* **Instructions for the task**
Could you restate all of the entries, word for word?

(Stored items from a collection)

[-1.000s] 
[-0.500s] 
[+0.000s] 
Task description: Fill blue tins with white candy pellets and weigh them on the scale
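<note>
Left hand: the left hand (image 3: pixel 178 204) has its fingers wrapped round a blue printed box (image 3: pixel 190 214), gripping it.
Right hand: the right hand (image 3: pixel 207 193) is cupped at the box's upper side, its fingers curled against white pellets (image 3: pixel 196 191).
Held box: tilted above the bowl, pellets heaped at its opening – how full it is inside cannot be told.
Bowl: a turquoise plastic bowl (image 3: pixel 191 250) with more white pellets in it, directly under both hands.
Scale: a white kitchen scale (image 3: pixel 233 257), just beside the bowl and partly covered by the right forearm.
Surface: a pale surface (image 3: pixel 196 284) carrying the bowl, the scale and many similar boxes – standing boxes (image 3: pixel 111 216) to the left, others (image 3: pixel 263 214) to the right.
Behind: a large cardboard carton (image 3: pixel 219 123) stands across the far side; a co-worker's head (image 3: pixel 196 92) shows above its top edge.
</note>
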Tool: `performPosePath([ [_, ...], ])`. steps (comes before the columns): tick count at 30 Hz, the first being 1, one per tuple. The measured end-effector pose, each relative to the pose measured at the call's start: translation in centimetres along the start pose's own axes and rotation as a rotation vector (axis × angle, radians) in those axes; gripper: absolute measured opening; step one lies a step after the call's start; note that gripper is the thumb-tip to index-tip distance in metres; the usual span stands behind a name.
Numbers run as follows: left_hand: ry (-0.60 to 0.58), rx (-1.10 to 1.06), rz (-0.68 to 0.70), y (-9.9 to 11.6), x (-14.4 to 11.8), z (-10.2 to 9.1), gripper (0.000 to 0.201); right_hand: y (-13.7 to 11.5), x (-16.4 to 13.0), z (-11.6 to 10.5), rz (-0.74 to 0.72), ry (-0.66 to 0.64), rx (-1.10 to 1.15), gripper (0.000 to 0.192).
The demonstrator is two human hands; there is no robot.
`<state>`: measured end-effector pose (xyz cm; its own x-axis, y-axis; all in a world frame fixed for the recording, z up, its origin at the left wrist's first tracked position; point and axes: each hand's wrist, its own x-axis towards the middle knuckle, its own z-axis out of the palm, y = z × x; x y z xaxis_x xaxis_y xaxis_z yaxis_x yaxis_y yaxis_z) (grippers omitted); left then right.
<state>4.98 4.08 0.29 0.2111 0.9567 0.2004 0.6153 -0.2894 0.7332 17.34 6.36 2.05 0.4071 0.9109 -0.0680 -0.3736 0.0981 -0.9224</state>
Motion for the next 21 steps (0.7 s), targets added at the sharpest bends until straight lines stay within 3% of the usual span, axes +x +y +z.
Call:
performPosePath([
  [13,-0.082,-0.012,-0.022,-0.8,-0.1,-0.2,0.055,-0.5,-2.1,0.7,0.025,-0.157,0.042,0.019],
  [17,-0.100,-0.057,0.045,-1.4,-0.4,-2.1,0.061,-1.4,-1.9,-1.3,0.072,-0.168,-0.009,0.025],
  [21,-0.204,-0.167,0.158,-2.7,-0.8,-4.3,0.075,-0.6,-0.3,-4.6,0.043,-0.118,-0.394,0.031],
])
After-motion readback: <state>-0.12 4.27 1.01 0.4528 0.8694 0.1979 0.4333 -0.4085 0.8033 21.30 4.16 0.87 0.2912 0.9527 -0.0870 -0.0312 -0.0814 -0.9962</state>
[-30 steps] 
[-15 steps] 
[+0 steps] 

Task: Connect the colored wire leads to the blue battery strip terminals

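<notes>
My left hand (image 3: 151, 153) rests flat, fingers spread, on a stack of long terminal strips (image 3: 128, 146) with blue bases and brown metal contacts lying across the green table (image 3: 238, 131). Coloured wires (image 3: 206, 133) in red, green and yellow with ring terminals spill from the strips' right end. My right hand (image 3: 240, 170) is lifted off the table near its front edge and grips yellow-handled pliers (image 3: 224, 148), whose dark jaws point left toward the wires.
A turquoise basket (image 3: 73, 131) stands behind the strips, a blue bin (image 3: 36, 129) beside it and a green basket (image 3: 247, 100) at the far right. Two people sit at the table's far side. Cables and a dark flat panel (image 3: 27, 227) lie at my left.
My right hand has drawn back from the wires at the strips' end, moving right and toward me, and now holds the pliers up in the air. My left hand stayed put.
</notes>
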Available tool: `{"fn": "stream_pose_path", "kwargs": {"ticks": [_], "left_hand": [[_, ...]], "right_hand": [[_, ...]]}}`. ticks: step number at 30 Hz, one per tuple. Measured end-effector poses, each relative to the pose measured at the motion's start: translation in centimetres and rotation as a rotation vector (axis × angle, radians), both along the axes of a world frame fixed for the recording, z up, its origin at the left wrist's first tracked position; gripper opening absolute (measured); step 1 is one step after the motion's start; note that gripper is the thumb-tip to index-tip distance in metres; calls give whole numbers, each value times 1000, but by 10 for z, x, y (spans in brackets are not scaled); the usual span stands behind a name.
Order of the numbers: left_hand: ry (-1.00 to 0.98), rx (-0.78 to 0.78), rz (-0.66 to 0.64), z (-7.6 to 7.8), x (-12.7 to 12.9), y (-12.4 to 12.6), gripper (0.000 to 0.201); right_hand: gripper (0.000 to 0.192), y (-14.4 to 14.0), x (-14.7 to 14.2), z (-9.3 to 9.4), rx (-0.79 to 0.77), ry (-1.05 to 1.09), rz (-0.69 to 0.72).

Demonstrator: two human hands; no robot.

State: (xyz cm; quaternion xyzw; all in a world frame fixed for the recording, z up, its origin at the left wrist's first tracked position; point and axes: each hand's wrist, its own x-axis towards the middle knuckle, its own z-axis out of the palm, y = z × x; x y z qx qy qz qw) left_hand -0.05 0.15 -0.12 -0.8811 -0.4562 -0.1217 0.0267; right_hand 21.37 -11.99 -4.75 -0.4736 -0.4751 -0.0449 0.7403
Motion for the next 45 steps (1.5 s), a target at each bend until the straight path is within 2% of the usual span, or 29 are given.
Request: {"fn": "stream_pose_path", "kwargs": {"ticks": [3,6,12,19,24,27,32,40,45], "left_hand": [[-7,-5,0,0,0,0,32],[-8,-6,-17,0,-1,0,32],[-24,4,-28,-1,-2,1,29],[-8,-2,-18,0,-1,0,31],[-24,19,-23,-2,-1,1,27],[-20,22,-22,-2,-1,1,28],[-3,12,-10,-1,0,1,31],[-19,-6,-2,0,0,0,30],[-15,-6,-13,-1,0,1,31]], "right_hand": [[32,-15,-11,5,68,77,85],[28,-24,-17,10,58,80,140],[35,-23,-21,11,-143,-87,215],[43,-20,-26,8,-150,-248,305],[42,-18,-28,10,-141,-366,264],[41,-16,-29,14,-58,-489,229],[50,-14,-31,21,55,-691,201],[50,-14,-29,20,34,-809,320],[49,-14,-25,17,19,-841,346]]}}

* **Output of the exercise**
[-1.000s] 
[-0.500s] 
[+0.000s] 
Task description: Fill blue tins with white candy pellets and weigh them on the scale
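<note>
Left hand: the left hand (image 3: pixel 178 204) has its fingers wrapped round a blue printed box (image 3: pixel 190 214), gripping it.
Right hand: the right hand (image 3: pixel 207 193) is cupped at the box's upper side, its fingers curled against white pellets (image 3: pixel 196 191).
Held box: tilted above the bowl, pellets heaped at its opening – how full it is inside cannot be told.
Bowl: a turquoise plastic bowl (image 3: pixel 191 250) with more white pellets in it, directly under both hands.
Scale: a white kitchen scale (image 3: pixel 233 257), just beside the bowl and partly covered by the right forearm.
Surface: a pale surface (image 3: pixel 196 284) carrying the bowl, the scale and many similar boxes – standing boxes (image 3: pixel 111 216) to the left, others (image 3: pixel 263 214) to the right.
Behind: a large cardboard carton (image 3: pixel 219 123) stands across the far side; a co-worker's head (image 3: pixel 196 92) shows above its top edge.
</note>
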Tool: `performPosePath([ [_, ...], ])`. steps (comes before the columns): tick count at 30 Hz, the first being 1, one per tuple. The measured end-effector pose, each relative to the pose measured at the call's start: translation in centimetres along the start pose's own axes and rotation as a rotation vector (axis × angle, radians) in those axes; gripper: absolute measured opening; step one lies a step after the call's start; note that gripper is the thumb-tip to index-tip distance in metres; the usual span stands behind a name.
Numbers run as follows: left_hand: ry (-0.60 to 0.58), rx (-1.10 to 1.06), rz (-0.68 to 0.70), y (-9.9 to 11.6), x (-14.4 to 11.8), z (-10.2 to 9.1), gripper (0.000 to 0.201); right_hand: y (-13.7 to 11.5), x (-16.4 to 13.0), z (-11.6 to 10.5), rz (-0.74 to 0.72), ry (-0.66 to 0.64), rx (-1.10 to 1.15), gripper (0.000 to 0.192).
The demonstrator is two human hands; there is no robot.
`<state>`: measured end-effector pose (xyz cm; its own x-axis, y-axis; all in a world frame fixed for the recording, z up, its origin at the left wrist's first tracked position; point and axes: each hand's wrist, its own x-axis towards the middle knuckle, its own z-axis out of the palm, y = z × x; x y z xaxis_x xaxis_y xaxis_z yaxis_x yaxis_y yaxis_z) (grippers omitted); left then right.
<state>4.98 4.08 0.29 0.2111 0.9567 0.2004 0.6153 -0.2894 0.7332 17.34 6.36 2.05 0.4071 0.9109 -0.0680 -0.3736 0.0981 -0.9224</state>
Motion for the next 21 steps (0.7 s), targets added at the sharpest bends until straight lines stay within 3% of the usual span, axes +x +y +z.
Call:
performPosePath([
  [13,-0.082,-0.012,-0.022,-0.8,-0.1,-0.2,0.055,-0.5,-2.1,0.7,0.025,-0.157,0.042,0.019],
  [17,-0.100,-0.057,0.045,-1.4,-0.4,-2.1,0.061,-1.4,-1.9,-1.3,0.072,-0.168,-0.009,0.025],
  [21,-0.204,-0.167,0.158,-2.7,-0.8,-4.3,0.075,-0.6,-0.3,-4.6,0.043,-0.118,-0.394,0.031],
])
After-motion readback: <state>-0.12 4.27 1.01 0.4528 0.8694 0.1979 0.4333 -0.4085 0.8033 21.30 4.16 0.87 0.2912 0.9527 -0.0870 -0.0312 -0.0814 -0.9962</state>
[-30 steps] 
[-15 steps] 
[+0 steps] 

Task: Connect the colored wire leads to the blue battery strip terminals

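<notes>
My left hand (image 3: 151, 153) rests flat, fingers spread, on a stack of long terminal strips (image 3: 128, 146) with blue bases and brown metal contacts lying across the green table (image 3: 238, 131). Coloured wires (image 3: 206, 133) in red, green and yellow with ring terminals spill from the strips' right end. My right hand (image 3: 240, 170) is lifted off the table near its front edge and grips yellow-handled pliers (image 3: 224, 148), whose dark jaws point left toward the wires.
A turquoise basket (image 3: 73, 131) stands behind the strips, a blue bin (image 3: 36, 129) beside it and a green basket (image 3: 247, 100) at the far right. Two people sit at the table's far side. Cables and a dark flat panel (image 3: 27, 227) lie at my left.
My right hand has drawn back from the wires at the strips' end, moving right and toward me, and now holds the pliers up in the air. My left hand stayed put.
</notes>
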Available tool: `{"fn": "stream_pose_path", "kwargs": {"ticks": [_], "left_hand": [[_, ...]], "right_hand": [[_, ...]]}}`. ticks: step number at 30 Hz, one per tuple. Measured end-effector poses, each relative to the pose measured at the motion's start: translation in centimetres and rotation as a rotation vector (axis × angle, radians), both along the axes of a world frame fixed for the recording, z up, its origin at the left wrist's first tracked position; gripper opening absolute (measured); step 1 is one step after the motion's start; note that gripper is the thumb-tip to index-tip distance in metres; calls give whole numbers, each value times 1000, but by 10 for z, x, y (spans in brackets are not scaled); the usual span stands behind a name.
Order of the numbers: left_hand: ry (-1.00 to 0.98), rx (-0.78 to 0.78), rz (-0.66 to 0.64), z (-7.6 to 7.8), x (-12.7 to 12.9), y (-12.4 to 12.6), gripper (0.000 to 0.201); right_hand: gripper (0.000 to 0.192), y (-14.4 to 14.0), x (-14.7 to 14.2), z (-9.3 to 9.4), rx (-0.79 to 0.77), ry (-1.05 to 1.09), rz (-0.69 to 0.72).

Demonstrator: two human hands; no robot.

State: (xyz cm; quaternion xyzw; all in a world frame fixed for the recording, z up, its origin at the left wrist's first tracked position; point and axes: each hand's wrist, its own x-axis towards the middle knuckle, its own z-axis out of the palm, y = z × x; x y z qx qy qz qw) left_hand -0.05 0.15 -0.12 -0.8811 -0.4562 -0.1217 0.0267; right_hand 21.37 -11.99 -4.75 -0.4736 -0.4751 -0.0449 0.7403
Motion for the next 45 steps (1.5 s), a target at each bend until the straight path is within 2% of the usual span, or 29 are given.
Request: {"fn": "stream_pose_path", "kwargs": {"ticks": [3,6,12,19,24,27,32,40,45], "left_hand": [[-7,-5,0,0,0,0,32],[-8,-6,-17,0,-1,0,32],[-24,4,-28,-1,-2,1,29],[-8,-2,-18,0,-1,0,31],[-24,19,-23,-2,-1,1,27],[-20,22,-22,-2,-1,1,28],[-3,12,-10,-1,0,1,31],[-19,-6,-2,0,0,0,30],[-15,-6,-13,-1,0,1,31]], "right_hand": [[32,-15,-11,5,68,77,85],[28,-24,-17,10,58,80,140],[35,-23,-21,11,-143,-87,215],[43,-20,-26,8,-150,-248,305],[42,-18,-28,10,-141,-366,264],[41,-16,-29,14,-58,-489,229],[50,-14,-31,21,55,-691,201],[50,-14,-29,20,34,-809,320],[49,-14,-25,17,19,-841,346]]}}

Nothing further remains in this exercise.